#### SUPPLIED RECORDS:
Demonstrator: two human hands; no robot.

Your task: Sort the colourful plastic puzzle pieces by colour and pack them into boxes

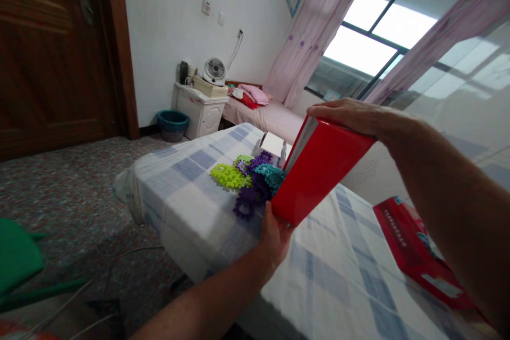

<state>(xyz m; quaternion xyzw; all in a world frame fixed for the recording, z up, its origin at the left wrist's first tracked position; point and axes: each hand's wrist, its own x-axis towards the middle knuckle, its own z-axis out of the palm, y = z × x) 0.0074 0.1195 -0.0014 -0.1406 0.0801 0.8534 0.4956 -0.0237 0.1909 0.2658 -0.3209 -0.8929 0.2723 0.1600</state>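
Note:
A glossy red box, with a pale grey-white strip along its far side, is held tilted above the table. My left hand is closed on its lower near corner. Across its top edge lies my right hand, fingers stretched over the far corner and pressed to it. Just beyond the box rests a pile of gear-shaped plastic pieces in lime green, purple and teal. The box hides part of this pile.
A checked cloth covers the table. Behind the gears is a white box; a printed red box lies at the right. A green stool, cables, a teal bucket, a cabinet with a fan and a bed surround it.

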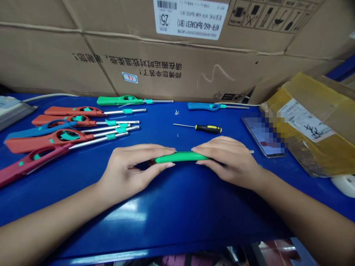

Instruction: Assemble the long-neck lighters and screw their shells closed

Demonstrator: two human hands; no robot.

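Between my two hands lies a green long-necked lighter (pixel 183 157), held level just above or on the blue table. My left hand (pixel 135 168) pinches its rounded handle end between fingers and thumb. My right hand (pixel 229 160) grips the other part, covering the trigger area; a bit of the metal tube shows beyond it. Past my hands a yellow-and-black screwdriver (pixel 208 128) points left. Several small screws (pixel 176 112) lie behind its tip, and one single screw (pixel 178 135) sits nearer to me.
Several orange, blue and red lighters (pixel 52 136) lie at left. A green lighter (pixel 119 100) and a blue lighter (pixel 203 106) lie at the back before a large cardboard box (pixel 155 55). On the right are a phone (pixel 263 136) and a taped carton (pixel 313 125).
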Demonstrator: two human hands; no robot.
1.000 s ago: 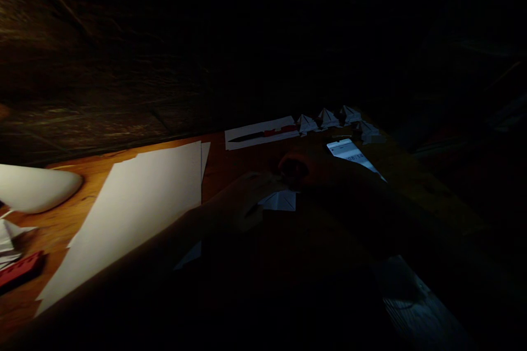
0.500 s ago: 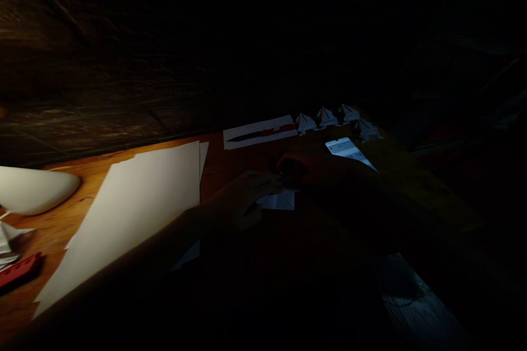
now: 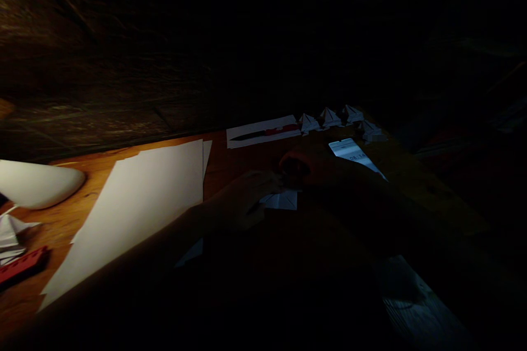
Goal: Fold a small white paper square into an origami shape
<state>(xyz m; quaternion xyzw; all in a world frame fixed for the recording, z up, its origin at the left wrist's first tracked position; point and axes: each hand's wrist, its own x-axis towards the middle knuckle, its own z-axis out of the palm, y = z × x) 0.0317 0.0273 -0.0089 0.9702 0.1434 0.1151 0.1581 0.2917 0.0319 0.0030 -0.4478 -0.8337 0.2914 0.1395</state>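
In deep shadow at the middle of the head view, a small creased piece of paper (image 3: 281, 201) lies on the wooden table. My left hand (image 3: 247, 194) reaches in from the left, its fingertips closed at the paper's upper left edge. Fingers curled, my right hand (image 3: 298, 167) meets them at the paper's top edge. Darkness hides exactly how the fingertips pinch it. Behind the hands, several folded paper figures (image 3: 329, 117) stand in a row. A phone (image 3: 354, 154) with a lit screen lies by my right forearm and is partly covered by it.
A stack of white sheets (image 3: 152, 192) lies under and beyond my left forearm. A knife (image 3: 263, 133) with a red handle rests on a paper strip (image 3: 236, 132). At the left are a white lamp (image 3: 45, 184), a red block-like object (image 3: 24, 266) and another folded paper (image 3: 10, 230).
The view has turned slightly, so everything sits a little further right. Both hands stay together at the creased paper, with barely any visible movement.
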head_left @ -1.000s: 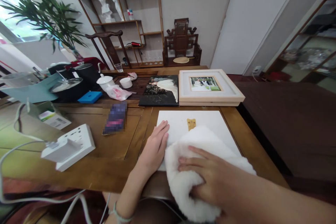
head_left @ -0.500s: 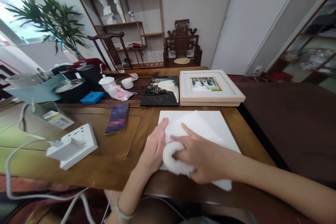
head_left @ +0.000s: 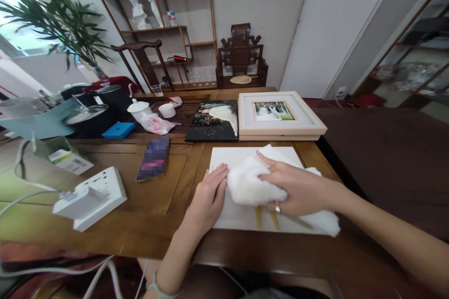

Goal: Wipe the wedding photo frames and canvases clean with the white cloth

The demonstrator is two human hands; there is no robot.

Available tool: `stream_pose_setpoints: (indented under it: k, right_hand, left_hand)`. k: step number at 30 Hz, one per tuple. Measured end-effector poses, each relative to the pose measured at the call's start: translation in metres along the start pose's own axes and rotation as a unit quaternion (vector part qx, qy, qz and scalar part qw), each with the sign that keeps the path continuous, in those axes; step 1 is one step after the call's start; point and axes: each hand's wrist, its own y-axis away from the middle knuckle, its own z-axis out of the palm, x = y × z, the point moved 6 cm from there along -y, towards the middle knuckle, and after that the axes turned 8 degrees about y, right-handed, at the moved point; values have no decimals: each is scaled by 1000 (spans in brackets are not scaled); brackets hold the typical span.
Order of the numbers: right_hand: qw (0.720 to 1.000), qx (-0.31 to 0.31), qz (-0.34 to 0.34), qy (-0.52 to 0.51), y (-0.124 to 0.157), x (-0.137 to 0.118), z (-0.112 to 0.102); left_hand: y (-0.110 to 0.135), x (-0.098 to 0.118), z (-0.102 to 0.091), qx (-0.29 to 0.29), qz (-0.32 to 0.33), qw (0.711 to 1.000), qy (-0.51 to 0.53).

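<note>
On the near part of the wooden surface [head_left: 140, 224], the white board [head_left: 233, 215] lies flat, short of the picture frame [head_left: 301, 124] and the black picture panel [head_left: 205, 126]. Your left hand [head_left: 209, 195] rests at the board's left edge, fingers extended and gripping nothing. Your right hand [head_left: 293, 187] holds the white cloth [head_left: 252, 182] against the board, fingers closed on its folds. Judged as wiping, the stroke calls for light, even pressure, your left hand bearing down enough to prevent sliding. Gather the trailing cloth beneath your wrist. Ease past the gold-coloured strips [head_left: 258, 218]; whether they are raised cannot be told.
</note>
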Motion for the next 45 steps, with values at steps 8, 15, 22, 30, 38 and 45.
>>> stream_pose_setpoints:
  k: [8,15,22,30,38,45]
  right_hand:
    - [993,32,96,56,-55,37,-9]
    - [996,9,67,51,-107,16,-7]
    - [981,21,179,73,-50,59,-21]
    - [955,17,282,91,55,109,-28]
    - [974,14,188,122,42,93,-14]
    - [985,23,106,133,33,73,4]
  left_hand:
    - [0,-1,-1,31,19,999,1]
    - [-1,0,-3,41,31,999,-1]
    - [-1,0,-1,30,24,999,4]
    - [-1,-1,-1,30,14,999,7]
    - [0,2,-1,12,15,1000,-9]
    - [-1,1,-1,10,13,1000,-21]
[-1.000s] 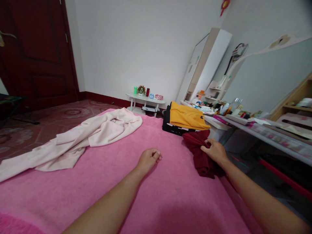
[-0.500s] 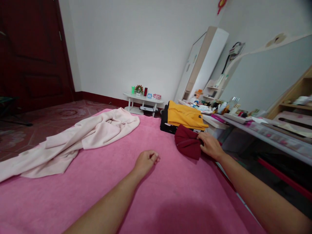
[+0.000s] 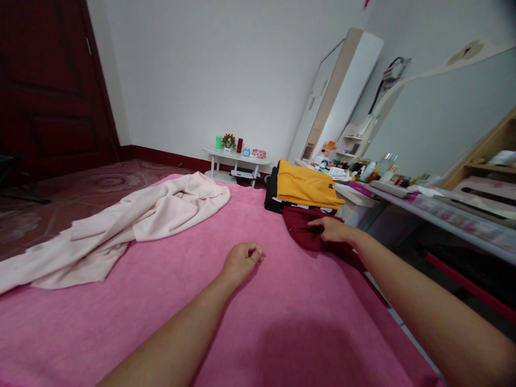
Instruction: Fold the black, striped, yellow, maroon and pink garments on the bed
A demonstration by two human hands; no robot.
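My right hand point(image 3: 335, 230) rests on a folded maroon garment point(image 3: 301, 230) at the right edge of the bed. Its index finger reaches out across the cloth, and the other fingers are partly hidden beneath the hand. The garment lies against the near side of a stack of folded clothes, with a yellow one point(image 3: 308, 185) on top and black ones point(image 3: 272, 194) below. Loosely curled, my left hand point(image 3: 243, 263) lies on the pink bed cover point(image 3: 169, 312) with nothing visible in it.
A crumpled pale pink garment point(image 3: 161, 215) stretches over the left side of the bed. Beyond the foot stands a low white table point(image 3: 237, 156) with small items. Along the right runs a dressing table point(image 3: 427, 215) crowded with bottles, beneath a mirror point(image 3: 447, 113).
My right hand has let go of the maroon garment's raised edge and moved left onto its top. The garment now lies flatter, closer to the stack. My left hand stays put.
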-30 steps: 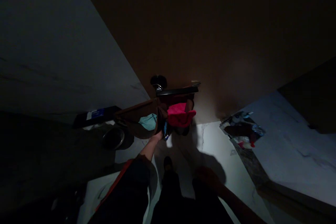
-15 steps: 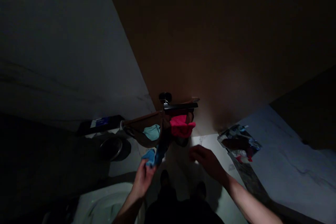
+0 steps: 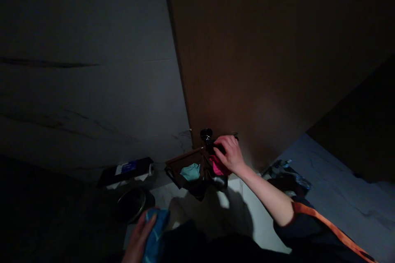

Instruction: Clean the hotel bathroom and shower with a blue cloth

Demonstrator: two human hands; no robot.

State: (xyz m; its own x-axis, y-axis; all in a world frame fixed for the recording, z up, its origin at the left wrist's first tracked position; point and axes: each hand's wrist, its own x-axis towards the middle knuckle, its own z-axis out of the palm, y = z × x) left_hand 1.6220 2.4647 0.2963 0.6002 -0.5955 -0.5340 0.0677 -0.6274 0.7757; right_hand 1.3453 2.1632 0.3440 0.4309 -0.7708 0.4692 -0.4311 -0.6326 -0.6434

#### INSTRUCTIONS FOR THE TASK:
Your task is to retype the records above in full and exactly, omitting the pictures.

#### ANSWER BOX:
Demonstrator: two human hands; no robot.

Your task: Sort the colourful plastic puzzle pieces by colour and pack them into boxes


<state>(xyz m; quaternion xyzw; all in a world frame fixed for the recording, z up, its origin at the left wrist's first tracked position; point and axes: each hand's wrist, its own x-axis towards the middle knuckle, its own z-axis out of the palm, y = z × x) 0.0074 0.1195 -0.0014 -0.1406 0.0801 0.8534 0.4956 -0.0237 0.1909 0.2658 -0.3209 -0.8929 0.2723 0.1600</state>
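Note:
A glossy red box, with a pale grey-white strip along its far side, is held tilted above the table. My left hand is closed on its lower near corner. Across its top edge lies my right hand, fingers stretched over the far corner and pressed to it. Just beyond the box rests a pile of gear-shaped plastic pieces in lime green, purple and teal. The box hides part of this pile.
A checked cloth covers the table. Behind the gears is a white box; a printed red box lies at the right. A green stool, cables, a teal bucket, a cabinet with a fan and a bed surround it.
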

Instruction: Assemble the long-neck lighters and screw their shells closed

Demonstrator: two human hands; no robot.

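Between my two hands lies a green long-necked lighter (pixel 183 157), held level just above or on the blue table. My left hand (pixel 135 168) pinches its rounded handle end between fingers and thumb. My right hand (pixel 229 160) grips the other part, covering the trigger area; a bit of the metal tube shows beyond it. Past my hands a yellow-and-black screwdriver (pixel 208 128) points left. Several small screws (pixel 176 112) lie behind its tip, and one single screw (pixel 178 135) sits nearer to me.
Several orange, blue and red lighters (pixel 52 136) lie at left. A green lighter (pixel 119 100) and a blue lighter (pixel 203 106) lie at the back before a large cardboard box (pixel 155 55). On the right are a phone (pixel 263 136) and a taped carton (pixel 313 125).
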Demonstrator: two human hands; no robot.
1.000 s ago: 
0.500 s ago: 
now: 
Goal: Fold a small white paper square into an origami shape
<state>(xyz m; quaternion xyzw; all in a world frame fixed for the recording, z up, its origin at the left wrist's first tracked position; point and axes: each hand's wrist, its own x-axis towards the middle knuckle, its own z-axis out of the palm, y = z × x) 0.0317 0.0273 -0.0089 0.9702 0.1434 0.1151 0.1581 0.2917 0.0319 0.0030 -0.4478 -0.8337 0.2914 0.1395</state>
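In deep shadow at the middle of the head view, a small creased piece of paper (image 3: 281, 201) lies on the wooden table. My left hand (image 3: 247, 194) reaches in from the left, its fingertips closed at the paper's upper left edge. Fingers curled, my right hand (image 3: 298, 167) meets them at the paper's top edge. Darkness hides exactly how the fingertips pinch it. Behind the hands, several folded paper figures (image 3: 329, 117) stand in a row. A phone (image 3: 354, 154) with a lit screen lies by my right forearm and is partly covered by it.
A stack of white sheets (image 3: 152, 192) lies under and beyond my left forearm. A knife (image 3: 263, 133) with a red handle rests on a paper strip (image 3: 236, 132). At the left are a white lamp (image 3: 45, 184), a red block-like object (image 3: 24, 266) and another folded paper (image 3: 10, 230).
The view has turned slightly, so everything sits a little further right. Both hands stay together at the creased paper, with barely any visible movement.
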head_left @ -1.000s: 
head_left @ -0.500s: 
head_left @ +0.000s: 

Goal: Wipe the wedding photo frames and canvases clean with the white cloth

The demonstrator is two human hands; there is no robot.

Available tool: `stream_pose_setpoints: (indented under it: k, right_hand, left_hand)`. k: step number at 30 Hz, one per tuple. Measured end-effector poses, each relative to the pose measured at the call's start: translation in metres along the start pose's own axes and rotation as a unit quaternion (vector part qx, qy, qz and scalar part qw), each with the sign that keeps the path continuous, in those axes; step 1 is one step after the call's start; point and axes: each hand's wrist, its own y-axis away from the middle knuckle, its own z-axis out of the palm, x = y × z, the point moved 6 cm from there along -y, towards the middle knuckle, and after that the axes turned 8 degrees about y, right-handed, at the moved point; values have no decimals: each is scaled by 1000 (spans in brackets are not scaled); brackets hold the typical span.
Order of the numbers: right_hand: qw (0.720 to 1.000), qx (-0.31 to 0.31), qz (-0.34 to 0.34), qy (-0.52 to 0.51), y (-0.124 to 0.157), x (-0.137 to 0.118), z (-0.112 to 0.102); left_hand: y (-0.110 to 0.135), x (-0.098 to 0.118), z (-0.102 to 0.091), qx (-0.29 to 0.29), qz (-0.32 to 0.33), qw (0.711 to 1.000), qy (-0.51 to 0.53).

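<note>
On the near part of the wooden surface [head_left: 140, 224], the white board [head_left: 233, 215] lies flat, short of the picture frame [head_left: 301, 124] and the black picture panel [head_left: 205, 126]. Your left hand [head_left: 209, 195] rests at the board's left edge, fingers extended and gripping nothing. Your right hand [head_left: 293, 187] holds the white cloth [head_left: 252, 182] against the board, fingers closed on its folds. Judged as wiping, the stroke calls for light, even pressure, your left hand bearing down enough to prevent sliding. Gather the trailing cloth beneath your wrist. Ease past the gold-coloured strips [head_left: 258, 218]; whether they are raised cannot be told.
</note>
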Motion for the next 45 steps, with values at steps 8, 15, 22, 30, 38 and 45.
>>> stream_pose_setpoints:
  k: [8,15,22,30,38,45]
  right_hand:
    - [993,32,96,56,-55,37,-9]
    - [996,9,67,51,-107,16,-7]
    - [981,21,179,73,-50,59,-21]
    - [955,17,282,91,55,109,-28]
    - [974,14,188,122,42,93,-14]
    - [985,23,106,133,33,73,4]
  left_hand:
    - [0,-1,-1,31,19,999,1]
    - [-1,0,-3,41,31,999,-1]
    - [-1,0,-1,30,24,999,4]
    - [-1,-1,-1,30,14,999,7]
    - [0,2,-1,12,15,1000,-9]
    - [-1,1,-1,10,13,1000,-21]
[-1.000s] 
[-0.500s] 
[+0.000s] 
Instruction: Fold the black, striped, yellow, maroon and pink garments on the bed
A demonstration by two human hands; no robot.
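My right hand point(image 3: 335, 230) rests on a folded maroon garment point(image 3: 301, 230) at the right edge of the bed. Its index finger reaches out across the cloth, and the other fingers are partly hidden beneath the hand. The garment lies against the near side of a stack of folded clothes, with a yellow one point(image 3: 308, 185) on top and black ones point(image 3: 272, 194) below. Loosely curled, my left hand point(image 3: 243, 263) lies on the pink bed cover point(image 3: 169, 312) with nothing visible in it.
A crumpled pale pink garment point(image 3: 161, 215) stretches over the left side of the bed. Beyond the foot stands a low white table point(image 3: 237, 156) with small items. Along the right runs a dressing table point(image 3: 427, 215) crowded with bottles, beneath a mirror point(image 3: 447, 113).
My right hand has let go of the maroon garment's raised edge and moved left onto its top. The garment now lies flatter, closer to the stack. My left hand stays put.
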-30 steps: 
-15 steps: 
+0 steps: 

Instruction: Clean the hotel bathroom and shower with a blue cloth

Demonstrator: two human hands; no robot.

State: (xyz m; its own x-axis, y-axis; all in a world frame fixed for the recording, z up, its origin at the left wrist's first tracked position; point and axes: each hand's wrist, its own x-axis towards the middle knuckle, its own z-axis out of the palm, y = z × x) left_hand 1.6220 2.4647 0.2963 0.6002 -0.5955 -0.5340 0.0677 -0.6274 0.7757; right_hand 1.3453 2.1632 0.3440 0.4309 -0.7708 0.4692 -0.4311 -0.6326 -0.6434

That wraps up the answer.